AIM OF THE TASK
Repeat the lines of the data that follow, please, starting at the first and stopping after the one with "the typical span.".

DATASET EXCERPT
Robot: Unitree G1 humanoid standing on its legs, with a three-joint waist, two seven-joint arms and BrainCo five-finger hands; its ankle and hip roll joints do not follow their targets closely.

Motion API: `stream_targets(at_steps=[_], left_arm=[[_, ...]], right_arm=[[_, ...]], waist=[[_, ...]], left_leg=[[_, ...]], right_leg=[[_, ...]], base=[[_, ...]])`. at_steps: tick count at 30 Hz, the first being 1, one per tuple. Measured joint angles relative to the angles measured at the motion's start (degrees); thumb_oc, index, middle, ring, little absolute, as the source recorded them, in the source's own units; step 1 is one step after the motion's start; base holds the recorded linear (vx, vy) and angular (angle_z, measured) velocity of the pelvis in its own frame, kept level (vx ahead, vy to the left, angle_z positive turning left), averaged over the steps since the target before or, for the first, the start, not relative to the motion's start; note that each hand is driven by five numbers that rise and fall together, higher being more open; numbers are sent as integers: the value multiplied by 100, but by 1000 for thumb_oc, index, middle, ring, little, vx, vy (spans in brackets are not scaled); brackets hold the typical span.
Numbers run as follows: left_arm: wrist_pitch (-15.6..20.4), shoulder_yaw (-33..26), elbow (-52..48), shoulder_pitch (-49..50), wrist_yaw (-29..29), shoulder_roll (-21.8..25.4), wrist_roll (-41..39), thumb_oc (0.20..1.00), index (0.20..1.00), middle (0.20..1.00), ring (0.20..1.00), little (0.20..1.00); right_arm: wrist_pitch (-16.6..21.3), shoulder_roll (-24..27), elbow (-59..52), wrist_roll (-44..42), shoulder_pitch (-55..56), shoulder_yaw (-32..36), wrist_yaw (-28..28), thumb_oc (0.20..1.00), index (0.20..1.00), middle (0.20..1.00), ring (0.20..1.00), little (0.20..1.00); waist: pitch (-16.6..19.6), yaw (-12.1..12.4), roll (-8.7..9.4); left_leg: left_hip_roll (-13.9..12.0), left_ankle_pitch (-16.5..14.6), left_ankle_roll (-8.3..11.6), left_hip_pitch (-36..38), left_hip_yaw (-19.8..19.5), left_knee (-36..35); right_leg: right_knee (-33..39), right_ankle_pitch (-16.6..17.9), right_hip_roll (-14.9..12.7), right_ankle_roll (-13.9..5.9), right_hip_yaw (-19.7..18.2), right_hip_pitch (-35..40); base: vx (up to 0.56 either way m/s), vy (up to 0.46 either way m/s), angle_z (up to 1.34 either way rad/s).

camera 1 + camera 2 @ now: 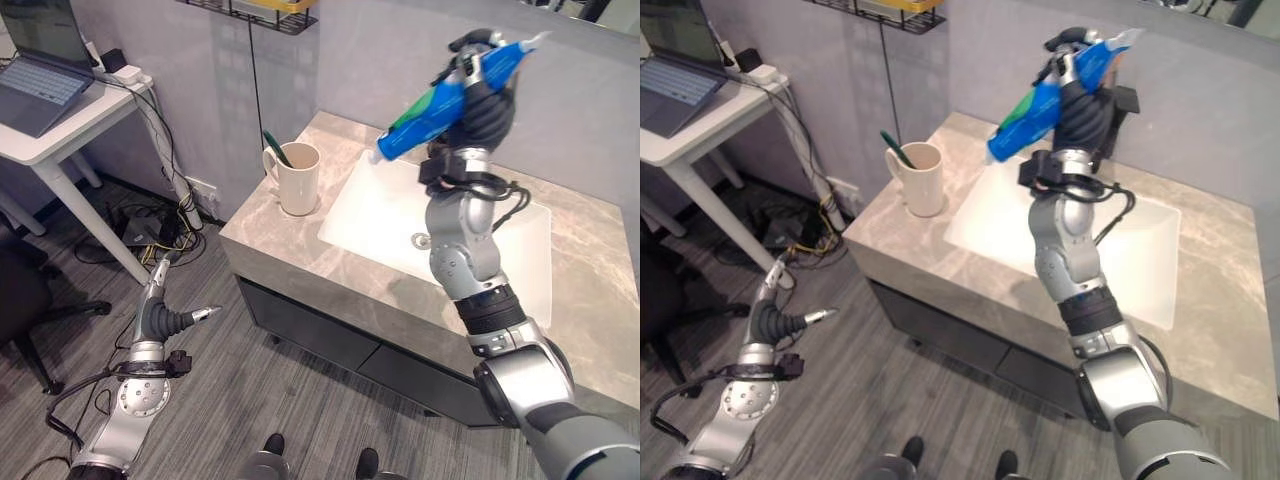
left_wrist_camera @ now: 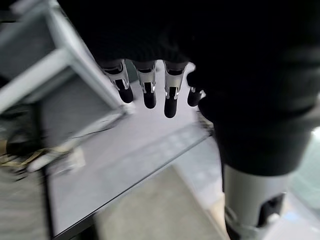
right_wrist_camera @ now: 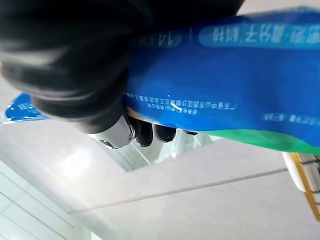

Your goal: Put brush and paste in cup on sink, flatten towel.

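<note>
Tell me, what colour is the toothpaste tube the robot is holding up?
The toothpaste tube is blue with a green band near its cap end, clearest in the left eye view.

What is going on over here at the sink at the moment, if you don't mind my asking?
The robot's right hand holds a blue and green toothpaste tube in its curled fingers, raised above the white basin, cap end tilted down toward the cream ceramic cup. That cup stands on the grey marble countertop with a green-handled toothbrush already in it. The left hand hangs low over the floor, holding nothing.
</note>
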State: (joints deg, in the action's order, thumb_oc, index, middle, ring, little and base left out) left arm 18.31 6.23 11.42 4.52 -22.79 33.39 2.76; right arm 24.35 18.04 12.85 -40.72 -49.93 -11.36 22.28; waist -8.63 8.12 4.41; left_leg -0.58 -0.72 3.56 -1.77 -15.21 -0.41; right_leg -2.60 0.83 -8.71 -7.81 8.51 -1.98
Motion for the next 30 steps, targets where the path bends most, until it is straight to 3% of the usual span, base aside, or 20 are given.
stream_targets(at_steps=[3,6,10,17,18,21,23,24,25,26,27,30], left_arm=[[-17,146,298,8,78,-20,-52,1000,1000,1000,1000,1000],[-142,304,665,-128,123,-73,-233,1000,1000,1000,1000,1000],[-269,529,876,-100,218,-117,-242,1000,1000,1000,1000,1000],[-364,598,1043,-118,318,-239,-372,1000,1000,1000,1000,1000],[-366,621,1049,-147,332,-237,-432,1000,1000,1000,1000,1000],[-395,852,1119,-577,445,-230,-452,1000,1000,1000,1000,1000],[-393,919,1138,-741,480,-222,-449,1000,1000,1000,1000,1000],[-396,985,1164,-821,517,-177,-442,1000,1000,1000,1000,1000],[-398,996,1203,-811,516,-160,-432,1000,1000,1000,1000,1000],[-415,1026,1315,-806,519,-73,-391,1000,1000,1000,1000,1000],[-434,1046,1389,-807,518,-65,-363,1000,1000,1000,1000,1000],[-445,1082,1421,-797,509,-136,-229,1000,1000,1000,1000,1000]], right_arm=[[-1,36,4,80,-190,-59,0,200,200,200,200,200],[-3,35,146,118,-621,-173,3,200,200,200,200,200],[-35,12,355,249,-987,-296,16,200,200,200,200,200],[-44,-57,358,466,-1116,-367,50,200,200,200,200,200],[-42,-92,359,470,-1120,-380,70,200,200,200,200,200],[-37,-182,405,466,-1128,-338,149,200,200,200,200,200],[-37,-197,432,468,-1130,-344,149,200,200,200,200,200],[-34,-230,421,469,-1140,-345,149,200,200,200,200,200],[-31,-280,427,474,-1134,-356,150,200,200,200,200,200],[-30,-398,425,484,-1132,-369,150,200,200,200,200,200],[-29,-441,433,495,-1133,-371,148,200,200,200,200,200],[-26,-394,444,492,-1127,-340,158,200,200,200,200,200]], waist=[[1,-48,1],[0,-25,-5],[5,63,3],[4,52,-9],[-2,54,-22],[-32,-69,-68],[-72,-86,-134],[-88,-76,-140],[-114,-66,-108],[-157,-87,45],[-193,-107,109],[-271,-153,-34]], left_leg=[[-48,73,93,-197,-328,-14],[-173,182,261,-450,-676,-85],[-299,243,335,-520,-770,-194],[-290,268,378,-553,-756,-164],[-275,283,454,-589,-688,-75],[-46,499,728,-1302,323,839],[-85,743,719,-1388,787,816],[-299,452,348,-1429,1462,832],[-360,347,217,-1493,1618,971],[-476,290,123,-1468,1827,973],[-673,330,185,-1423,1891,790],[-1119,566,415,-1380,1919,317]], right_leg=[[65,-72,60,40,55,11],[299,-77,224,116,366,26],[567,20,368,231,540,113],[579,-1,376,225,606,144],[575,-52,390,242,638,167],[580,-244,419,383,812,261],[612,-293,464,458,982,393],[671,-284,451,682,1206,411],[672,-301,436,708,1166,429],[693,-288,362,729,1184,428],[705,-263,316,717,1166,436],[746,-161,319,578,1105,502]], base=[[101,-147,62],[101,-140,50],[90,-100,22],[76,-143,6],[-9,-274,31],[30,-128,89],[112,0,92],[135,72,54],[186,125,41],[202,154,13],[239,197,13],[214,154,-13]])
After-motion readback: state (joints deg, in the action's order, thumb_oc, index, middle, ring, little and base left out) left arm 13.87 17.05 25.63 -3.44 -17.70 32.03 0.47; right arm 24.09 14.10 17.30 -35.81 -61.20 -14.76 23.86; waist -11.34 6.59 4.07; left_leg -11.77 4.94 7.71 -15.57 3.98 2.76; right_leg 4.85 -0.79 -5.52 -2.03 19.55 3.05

OUTPUT BELOW
Robot: Unitree G1 humanoid standing on its legs, with a three-joint waist, two seven-joint arms and BrainCo five-finger hands; its ankle and hip roll joints do not follow their targets closely.

Motion API: `stream_targets(at_steps=[_], left_arm=[[_, ...]], right_arm=[[_, ...]], waist=[[_, ...]], left_leg=[[_, ...]], right_leg=[[_, ...]], base=[[_, ...]])`. at_steps: tick count at 30 Hz, the first being 1, one per tuple. Measured joint angles relative to the angles measured at the motion's start (degrees); thumb_oc, index, middle, ring, little absolute, as the source recorded them, in the source's own units; step 1 is one step after the motion's start; base holds the recorded linear (vx, vy) and angular (angle_z, measured) velocity of the pelvis in its own frame, kept level (vx ahead, vy to the left, angle_z positive turning left), averaged over the steps since the target before or, for the first, the start, not relative to the motion's start; note that each hand is driven by five numbers that rise and fall together, higher being more open; numbers are sent as integers: the value multiplied by 100, but by 1000 for thumb_oc, index, middle, ring, little, vx, vy (spans in brackets are not scaled); brackets hold the typical span.

The exercise requires nothing further.